Aber nicht nur Neugeborene können von dem neuen Verfahren profitieren. Auch beispielsweise bei HIV-Patienten muss das Immunsystem überwacht werden, um eine erfolgreiche Therapie zu garantieren. In ländlichen Regionen sowie in Schwellen- und Entwicklungsländern müssen die Patientinnen und Patienten dafür zum Teil lange Fahrtwege in Kauf nehmen – sofern die Untersuchung überhaupt in der Umgebung möglich ist. „Die getrockneten Blutproben halten sich deutlich länger und können auch über eine größere Distanz problemlos transportiert werden, da sie beispielsweise nicht gekühlt werden müssen“, fasst Dr. Udo Baron die Vorteile zusammen. „Und für ein paar Tropfen Blut reicht ein kleiner Stich in den Finger. Das kann der Patient auch selbst, er braucht vor Ort also nicht einmal medizinisches Fachpersonal.“ Baron leitet die Forschungs- und Entwicklungsabteilung der Epiontis GmbH.

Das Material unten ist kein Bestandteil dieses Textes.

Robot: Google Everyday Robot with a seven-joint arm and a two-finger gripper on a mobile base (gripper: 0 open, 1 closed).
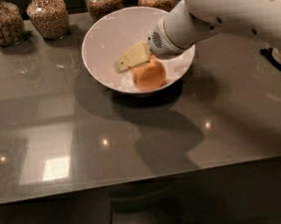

Epigenetische Mechanismen als Grundlage

Das neue Testverfahren nutzt sogenannte epigenetische Analysen, um unterschiedliche Immunzellen zu erkennen. Über epigenetische Mechanismen reguliert die Zelle die Aktivität ihrer Gene. So werden beispielsweise bestimmte Bereiche der DNA chemisch verändert, um ein Gen stumm zu schalten. Werden diese chemischen Veränderungen wieder entfernt, so ist auch das Gen wieder aktiv. Die Wissenschaftlerinnen und Wissenschaftler haben diese bestimmten Bereiche in verschiedenen Immunzelltypen analysiert und die Muster der chemischen Veränderungen untersucht. Anhand des Verhältnisses zwischen aktiven und stummen Genbereichen können sie die Anzahl der entsprechenden Immunzelltypen im Blut berechnen – und Rückschlüsse über mögliche Im-munerkrankungen treffen. „Unsere Ergebnisse zeigen, dass unsere Methodik ebenso genau ist wie die herkömmlichen Verfahren. Auch wenn wir noch weitere Untersuchungen durchführen müssen, bevor wir das Verfahren routinemäßig einsetzen können, ist das bereits jetzt ein großer Erfolg“, so Olek.

e:Med – Maßnahmen zur Etablierung der Systemmedizin

Das Bundesministerium für Bildung und Forschung unterstützt die Arbeit der Wissenschaftlerinnen und Wissenschaftler unter anderem durch das Forschungs- und Förderkonzept „e:Med – Maßnahmen zur Etablierung der Systemmedizin“. Das hier vorgestellte Verfahren wurde im Forschungskonsortium e:Kid entwickelt. Insgesamt fördert das BMBF 13 „Forschungskonsortien zur Systemmedizin“, jedes von ihnen erforscht eine krankheitsbezogenen Fragestellung mit systemmedizinischen Forschungsansätzen.